- [Problem to work on]: Using the records below, give again exactly the lines from the line that contains "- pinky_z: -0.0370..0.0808" through the line that contains "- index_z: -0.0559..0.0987", both ends included, and only those.

======== Recorded information

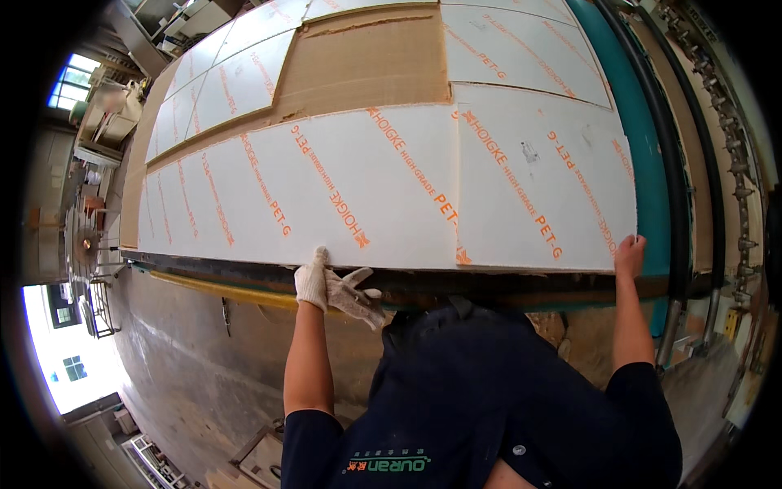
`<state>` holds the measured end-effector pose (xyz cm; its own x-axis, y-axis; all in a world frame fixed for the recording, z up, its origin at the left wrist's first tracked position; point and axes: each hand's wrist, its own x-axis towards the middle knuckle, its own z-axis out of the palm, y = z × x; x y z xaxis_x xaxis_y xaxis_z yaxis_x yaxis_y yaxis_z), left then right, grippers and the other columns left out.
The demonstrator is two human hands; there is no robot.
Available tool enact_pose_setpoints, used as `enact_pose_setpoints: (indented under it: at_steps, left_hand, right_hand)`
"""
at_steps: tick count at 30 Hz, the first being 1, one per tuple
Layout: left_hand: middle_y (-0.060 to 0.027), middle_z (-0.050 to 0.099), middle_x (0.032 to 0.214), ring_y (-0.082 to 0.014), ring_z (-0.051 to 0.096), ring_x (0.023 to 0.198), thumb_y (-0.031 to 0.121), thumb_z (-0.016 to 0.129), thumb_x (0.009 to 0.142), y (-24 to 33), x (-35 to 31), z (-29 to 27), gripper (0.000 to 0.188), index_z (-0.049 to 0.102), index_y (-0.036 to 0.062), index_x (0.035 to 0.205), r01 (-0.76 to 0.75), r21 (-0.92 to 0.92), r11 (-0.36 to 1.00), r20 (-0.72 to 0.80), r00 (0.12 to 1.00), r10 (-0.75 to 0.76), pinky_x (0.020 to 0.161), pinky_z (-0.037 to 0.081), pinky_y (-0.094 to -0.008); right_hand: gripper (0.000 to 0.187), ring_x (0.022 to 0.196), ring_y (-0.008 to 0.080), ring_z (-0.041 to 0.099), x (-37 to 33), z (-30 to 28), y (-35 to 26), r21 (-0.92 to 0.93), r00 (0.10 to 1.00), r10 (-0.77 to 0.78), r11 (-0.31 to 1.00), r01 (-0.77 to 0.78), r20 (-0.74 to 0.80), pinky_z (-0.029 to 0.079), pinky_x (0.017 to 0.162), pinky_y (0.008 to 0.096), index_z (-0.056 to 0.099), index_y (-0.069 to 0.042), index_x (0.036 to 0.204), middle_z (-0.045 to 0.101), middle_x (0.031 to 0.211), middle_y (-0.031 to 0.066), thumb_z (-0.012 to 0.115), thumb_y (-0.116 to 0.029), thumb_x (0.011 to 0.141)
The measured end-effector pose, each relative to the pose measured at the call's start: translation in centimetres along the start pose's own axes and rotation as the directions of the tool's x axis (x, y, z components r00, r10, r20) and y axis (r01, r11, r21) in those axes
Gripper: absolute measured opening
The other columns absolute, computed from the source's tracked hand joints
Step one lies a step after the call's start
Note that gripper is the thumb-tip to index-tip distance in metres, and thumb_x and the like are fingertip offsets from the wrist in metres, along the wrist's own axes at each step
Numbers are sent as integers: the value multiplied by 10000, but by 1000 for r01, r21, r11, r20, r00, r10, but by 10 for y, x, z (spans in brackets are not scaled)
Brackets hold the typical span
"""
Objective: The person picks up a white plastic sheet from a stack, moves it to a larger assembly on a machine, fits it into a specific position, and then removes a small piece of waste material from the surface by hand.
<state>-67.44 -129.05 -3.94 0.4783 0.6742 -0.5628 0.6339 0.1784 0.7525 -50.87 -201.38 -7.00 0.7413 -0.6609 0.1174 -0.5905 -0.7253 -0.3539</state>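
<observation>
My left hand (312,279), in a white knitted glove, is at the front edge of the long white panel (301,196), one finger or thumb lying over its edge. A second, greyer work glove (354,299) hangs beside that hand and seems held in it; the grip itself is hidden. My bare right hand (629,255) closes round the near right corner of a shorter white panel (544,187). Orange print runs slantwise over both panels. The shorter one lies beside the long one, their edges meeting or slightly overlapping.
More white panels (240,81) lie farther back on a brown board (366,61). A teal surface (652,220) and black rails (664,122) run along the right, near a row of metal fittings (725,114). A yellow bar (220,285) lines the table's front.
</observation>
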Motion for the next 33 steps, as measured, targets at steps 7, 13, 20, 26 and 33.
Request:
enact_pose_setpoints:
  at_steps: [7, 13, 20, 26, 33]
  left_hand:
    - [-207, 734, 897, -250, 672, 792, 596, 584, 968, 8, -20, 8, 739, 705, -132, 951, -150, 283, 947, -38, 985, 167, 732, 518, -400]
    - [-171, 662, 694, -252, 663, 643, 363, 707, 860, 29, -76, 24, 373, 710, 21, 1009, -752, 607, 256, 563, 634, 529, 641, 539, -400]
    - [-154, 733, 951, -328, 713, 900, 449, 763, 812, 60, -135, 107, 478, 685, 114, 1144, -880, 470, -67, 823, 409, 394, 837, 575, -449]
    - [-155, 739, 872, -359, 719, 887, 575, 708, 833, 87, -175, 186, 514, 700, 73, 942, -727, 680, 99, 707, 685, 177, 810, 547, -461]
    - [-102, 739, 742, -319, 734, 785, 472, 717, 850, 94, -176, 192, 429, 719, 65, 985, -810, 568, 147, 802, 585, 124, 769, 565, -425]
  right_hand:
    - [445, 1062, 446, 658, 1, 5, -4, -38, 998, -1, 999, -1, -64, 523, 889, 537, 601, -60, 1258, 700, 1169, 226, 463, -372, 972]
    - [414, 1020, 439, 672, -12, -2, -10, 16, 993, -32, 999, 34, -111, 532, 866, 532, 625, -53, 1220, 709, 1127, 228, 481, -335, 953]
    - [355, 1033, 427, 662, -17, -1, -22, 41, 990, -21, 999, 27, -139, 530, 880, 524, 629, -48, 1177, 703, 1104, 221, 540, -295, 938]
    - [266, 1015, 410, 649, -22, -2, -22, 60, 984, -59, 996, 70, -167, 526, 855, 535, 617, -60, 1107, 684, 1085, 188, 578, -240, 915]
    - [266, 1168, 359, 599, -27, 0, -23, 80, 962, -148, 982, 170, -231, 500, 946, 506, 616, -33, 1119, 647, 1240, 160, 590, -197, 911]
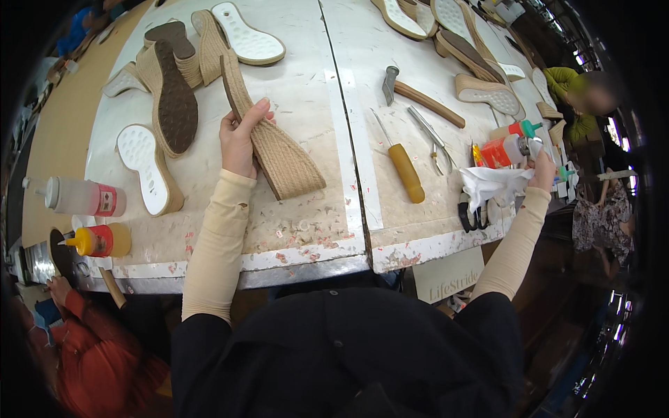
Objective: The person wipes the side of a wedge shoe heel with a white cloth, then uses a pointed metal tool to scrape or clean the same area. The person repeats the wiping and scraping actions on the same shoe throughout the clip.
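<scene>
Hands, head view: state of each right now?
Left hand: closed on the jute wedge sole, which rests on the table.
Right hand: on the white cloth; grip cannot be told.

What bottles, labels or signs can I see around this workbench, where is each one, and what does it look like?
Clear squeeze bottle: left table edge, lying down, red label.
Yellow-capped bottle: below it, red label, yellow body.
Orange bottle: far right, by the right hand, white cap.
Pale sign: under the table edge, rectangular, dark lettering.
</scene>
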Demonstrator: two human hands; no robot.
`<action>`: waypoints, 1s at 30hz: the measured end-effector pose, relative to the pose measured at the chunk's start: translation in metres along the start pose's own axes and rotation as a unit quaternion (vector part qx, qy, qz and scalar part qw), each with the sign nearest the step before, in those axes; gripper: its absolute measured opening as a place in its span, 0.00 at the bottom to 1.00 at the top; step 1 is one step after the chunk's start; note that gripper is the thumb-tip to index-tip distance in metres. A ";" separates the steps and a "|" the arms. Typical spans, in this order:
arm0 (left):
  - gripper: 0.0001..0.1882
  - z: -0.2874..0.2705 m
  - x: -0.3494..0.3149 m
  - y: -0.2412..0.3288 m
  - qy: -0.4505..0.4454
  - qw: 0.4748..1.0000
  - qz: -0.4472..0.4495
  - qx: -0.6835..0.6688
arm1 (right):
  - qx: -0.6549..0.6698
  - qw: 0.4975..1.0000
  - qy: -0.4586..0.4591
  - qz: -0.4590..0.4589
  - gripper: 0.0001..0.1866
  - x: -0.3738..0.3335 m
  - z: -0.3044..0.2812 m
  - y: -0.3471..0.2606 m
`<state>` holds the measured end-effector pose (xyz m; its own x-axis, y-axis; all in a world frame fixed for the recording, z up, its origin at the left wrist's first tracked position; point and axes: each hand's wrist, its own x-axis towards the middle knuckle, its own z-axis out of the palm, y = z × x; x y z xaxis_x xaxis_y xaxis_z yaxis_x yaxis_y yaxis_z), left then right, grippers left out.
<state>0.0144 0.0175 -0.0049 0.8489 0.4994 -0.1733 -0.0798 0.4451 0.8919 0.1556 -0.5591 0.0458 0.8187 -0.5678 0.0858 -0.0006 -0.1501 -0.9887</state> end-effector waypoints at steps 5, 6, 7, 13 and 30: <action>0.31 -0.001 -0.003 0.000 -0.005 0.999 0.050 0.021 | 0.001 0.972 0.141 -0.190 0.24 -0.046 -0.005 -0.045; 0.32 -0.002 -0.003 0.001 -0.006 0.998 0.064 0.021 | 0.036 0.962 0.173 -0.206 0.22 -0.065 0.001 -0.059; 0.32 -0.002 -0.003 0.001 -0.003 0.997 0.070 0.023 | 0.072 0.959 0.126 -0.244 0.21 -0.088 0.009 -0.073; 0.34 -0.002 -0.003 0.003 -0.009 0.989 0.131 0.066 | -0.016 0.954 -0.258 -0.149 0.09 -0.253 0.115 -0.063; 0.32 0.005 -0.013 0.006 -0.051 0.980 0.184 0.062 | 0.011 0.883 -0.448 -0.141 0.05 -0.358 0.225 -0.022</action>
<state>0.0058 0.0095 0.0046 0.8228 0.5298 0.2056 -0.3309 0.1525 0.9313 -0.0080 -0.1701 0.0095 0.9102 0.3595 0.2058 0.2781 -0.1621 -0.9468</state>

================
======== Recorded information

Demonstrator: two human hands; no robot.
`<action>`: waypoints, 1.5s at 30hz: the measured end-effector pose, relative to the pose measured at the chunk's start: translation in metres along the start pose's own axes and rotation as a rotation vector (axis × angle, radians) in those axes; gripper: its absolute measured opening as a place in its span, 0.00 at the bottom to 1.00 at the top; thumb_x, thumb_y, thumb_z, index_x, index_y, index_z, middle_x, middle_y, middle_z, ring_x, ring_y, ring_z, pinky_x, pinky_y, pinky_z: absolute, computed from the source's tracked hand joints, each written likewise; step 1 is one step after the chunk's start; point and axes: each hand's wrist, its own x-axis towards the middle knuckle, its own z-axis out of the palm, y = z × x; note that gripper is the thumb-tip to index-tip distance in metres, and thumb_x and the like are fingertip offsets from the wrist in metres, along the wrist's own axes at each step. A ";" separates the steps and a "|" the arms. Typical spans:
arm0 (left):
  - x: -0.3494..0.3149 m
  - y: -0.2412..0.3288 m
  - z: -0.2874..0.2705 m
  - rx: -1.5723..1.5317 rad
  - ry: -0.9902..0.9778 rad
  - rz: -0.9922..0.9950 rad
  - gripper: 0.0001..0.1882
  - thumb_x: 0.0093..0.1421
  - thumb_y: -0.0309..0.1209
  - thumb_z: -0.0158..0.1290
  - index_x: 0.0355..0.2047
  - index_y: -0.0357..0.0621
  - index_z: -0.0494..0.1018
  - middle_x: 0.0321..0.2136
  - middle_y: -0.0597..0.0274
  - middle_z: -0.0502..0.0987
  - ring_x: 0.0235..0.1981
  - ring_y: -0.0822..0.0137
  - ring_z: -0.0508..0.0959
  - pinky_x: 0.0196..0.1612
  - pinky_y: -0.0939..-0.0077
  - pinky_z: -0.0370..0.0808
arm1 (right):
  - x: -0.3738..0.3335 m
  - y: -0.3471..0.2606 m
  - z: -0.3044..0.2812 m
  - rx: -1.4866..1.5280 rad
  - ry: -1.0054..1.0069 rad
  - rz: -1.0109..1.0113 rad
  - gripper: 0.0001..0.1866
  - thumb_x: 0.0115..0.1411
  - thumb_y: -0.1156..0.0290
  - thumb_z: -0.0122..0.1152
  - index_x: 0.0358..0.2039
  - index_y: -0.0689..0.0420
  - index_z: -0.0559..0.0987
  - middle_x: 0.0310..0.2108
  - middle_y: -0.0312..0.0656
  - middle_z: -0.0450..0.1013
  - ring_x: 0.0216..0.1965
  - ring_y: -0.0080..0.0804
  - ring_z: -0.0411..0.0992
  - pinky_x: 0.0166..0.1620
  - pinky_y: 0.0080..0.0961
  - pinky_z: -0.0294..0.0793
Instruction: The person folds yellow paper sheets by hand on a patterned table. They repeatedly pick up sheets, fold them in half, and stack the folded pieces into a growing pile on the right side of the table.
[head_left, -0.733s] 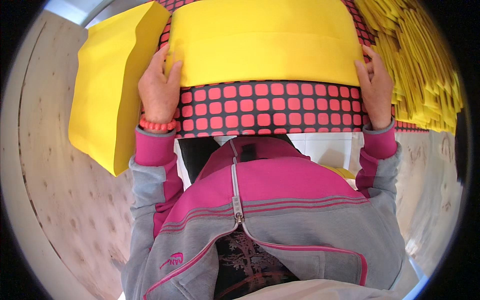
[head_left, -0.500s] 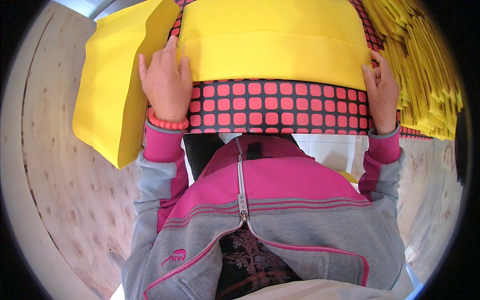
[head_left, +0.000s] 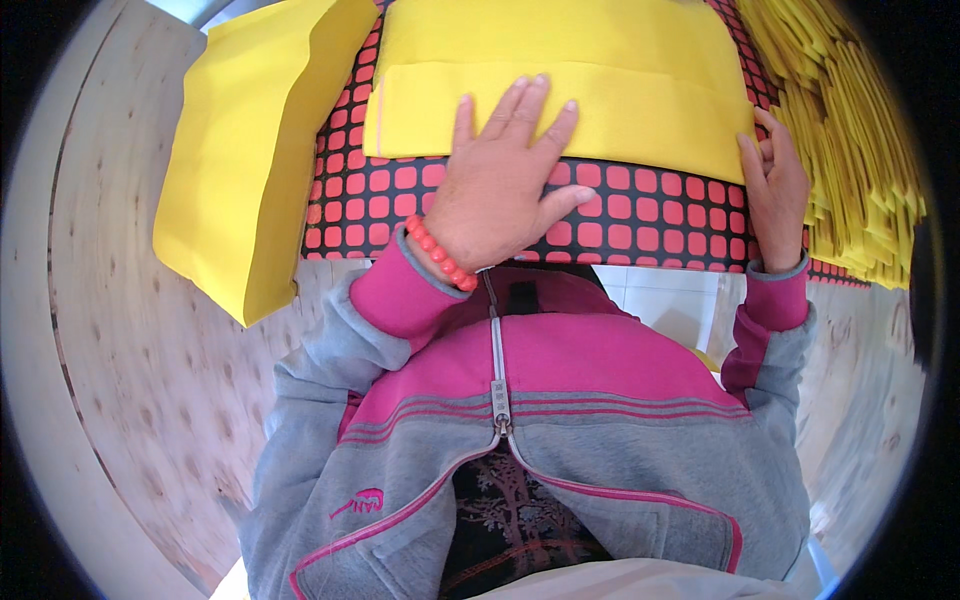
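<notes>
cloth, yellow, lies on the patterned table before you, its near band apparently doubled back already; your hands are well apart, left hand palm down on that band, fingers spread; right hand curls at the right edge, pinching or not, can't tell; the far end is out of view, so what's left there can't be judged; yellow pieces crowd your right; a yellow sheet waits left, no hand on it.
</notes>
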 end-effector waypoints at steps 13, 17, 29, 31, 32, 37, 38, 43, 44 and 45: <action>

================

- [Written reply]:
  - pinky_z: -0.0370..0.0808
arm1 (right):
  - x: -0.3738..0.3335 m
  - y: -0.3471..0.2606 m
  - z: -0.3044..0.2812 m
  - rx: -1.4866..1.5280 rad
  - ry: -1.0054..1.0069 rad
  - rz: -1.0109..1.0113 rad
  - gripper: 0.0001..0.1866
  - thumb_x: 0.0115..0.1411
  - thumb_y: -0.1156..0.0290
  - thumb_z: -0.0122..0.1152
  - index_x: 0.0358..0.2039
  - index_y: -0.0689..0.0420
  - index_z: -0.0559..0.0987

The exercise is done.